TASK ITEM: Send back the whole listing untouched.
[[ COLLECTED DATA open ]]
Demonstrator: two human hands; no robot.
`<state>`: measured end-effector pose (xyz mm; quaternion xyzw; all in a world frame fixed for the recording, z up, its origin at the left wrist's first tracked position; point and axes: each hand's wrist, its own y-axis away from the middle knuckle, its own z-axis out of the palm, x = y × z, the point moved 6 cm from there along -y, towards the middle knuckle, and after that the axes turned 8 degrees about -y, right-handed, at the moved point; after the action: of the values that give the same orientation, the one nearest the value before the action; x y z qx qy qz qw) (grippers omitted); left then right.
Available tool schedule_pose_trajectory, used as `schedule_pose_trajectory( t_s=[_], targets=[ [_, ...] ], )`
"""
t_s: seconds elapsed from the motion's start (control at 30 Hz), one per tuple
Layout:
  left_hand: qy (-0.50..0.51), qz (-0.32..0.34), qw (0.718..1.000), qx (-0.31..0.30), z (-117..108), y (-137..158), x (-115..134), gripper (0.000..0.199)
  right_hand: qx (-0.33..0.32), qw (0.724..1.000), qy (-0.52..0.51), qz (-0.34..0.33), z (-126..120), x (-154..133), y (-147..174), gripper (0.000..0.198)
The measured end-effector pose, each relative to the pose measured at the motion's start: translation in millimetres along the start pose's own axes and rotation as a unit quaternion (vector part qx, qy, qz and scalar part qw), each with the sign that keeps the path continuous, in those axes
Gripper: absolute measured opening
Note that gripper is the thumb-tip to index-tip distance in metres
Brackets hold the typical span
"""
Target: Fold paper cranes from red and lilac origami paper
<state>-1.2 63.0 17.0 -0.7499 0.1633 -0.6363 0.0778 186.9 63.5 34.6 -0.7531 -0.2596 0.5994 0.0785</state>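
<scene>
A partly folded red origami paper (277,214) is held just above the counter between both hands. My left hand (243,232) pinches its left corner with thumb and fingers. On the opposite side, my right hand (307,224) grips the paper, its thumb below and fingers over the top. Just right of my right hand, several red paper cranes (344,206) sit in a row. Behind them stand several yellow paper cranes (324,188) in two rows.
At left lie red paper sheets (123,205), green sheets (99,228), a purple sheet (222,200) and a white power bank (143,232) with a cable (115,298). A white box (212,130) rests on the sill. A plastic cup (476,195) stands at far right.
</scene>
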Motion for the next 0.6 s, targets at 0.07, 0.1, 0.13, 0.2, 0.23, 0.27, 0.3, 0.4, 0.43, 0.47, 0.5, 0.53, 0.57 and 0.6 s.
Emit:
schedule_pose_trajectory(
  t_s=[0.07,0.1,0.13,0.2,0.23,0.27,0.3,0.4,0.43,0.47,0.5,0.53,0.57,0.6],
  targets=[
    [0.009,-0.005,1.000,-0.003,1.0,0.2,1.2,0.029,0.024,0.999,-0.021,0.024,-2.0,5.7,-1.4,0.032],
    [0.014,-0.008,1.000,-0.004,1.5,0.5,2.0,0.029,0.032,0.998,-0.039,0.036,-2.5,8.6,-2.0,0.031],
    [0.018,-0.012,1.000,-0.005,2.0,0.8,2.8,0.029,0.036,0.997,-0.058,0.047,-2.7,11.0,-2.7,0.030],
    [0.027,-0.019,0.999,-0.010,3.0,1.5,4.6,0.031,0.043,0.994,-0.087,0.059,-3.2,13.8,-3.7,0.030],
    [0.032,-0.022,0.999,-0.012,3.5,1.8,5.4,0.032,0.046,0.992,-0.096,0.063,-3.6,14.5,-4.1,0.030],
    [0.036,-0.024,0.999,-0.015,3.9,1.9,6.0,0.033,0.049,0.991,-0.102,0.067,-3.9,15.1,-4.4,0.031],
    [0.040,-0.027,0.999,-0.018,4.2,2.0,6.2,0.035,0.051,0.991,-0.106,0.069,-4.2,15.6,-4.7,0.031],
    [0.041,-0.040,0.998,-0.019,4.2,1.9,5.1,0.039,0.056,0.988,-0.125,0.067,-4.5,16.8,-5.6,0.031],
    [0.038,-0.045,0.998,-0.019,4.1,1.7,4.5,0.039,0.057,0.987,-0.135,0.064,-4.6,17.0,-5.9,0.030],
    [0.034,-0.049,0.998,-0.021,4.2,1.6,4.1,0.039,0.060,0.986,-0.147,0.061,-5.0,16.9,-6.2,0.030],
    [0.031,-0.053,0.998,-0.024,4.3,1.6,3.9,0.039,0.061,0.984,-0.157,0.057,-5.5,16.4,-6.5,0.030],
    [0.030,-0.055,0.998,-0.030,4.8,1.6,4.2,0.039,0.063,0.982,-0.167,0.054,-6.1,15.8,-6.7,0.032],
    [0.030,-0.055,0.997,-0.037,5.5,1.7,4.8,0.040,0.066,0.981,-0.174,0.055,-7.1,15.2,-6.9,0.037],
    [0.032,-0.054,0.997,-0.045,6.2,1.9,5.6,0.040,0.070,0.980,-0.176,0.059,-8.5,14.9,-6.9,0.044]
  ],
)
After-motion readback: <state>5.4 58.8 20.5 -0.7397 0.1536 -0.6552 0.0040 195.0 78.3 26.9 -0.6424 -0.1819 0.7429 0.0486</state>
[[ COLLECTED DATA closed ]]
TASK RESPONSE:
Demonstrator: two human hands; no robot.
`<state>`: measured end-effector pose (xyz mm; quaternion xyzw; all in a world frame fixed for the recording, z up, its origin at the left wrist's first tracked position; point and axes: each hand's wrist, its own y-axis away from the middle knuckle, its own z-axis out of the palm, x = y × z, the point moved 6 cm from there along -y, towards the middle knuckle, and after that the axes turned 8 degrees about -y, right-handed, at the moved point; after the action: of the values that give the same orientation, the one nearest the value before the action; x y z qx qy qz qw) (grippers omitted); left then right.
Available tool schedule_pose_trajectory, used as `schedule_pose_trajectory( t_s=[_], targets=[ [_, ...] ], )`
"""
t_s: seconds elapsed from the motion's start (control at 30 Hz), one per tuple
Layout:
  left_hand: qy (-0.50..0.51), qz (-0.32..0.34), qw (0.718..1.000), qx (-0.31..0.30), z (-117..108), y (-137..158), x (-115..134), gripper (0.000..0.199)
  right_hand: qx (-0.33..0.32), qw (0.724..1.000), qy (-0.52..0.51), qz (-0.34..0.33), z (-126..120), x (-154..133), y (-147..174), gripper (0.000..0.198)
The measured end-effector pose, each relative to the pose measured at the motion's start: translation in millimetres along the start pose's own axes and rotation as a unit quaternion (vector part qx, qy, qz and scalar part qw), each with the sign that keeps the path continuous, in those axes
Gripper: absolute measured opening
Note that gripper is the thumb-tip to index-tip distance in metres
Brackets hold the typical span
"""
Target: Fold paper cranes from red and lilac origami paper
<state>-1.2 63.0 17.0 -0.7499 0.1633 -0.6363 0.0778 186.9 63.5 34.6 -0.7531 -0.2596 0.5994 0.0785</state>
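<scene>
A partly folded red origami paper (277,214) is held just above the counter between both hands. My left hand (243,232) pinches its left corner with thumb and fingers. On the opposite side, my right hand (307,224) grips the paper, its thumb below and fingers over the top. Just right of my right hand, several red paper cranes (344,206) sit in a row. Behind them stand several yellow paper cranes (324,188) in two rows.
At left lie red paper sheets (123,205), green sheets (99,228), a purple sheet (222,200) and a white power bank (143,232) with a cable (115,298). A white box (212,130) rests on the sill. A plastic cup (476,195) stands at far right.
</scene>
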Motion for the next 0.6 s, targets at 0.07, 0.1, 0.13, 0.2, 0.23, 0.27, 0.3, 0.4, 0.43, 0.47, 0.5, 0.53, 0.57 and 0.6 s.
Emit:
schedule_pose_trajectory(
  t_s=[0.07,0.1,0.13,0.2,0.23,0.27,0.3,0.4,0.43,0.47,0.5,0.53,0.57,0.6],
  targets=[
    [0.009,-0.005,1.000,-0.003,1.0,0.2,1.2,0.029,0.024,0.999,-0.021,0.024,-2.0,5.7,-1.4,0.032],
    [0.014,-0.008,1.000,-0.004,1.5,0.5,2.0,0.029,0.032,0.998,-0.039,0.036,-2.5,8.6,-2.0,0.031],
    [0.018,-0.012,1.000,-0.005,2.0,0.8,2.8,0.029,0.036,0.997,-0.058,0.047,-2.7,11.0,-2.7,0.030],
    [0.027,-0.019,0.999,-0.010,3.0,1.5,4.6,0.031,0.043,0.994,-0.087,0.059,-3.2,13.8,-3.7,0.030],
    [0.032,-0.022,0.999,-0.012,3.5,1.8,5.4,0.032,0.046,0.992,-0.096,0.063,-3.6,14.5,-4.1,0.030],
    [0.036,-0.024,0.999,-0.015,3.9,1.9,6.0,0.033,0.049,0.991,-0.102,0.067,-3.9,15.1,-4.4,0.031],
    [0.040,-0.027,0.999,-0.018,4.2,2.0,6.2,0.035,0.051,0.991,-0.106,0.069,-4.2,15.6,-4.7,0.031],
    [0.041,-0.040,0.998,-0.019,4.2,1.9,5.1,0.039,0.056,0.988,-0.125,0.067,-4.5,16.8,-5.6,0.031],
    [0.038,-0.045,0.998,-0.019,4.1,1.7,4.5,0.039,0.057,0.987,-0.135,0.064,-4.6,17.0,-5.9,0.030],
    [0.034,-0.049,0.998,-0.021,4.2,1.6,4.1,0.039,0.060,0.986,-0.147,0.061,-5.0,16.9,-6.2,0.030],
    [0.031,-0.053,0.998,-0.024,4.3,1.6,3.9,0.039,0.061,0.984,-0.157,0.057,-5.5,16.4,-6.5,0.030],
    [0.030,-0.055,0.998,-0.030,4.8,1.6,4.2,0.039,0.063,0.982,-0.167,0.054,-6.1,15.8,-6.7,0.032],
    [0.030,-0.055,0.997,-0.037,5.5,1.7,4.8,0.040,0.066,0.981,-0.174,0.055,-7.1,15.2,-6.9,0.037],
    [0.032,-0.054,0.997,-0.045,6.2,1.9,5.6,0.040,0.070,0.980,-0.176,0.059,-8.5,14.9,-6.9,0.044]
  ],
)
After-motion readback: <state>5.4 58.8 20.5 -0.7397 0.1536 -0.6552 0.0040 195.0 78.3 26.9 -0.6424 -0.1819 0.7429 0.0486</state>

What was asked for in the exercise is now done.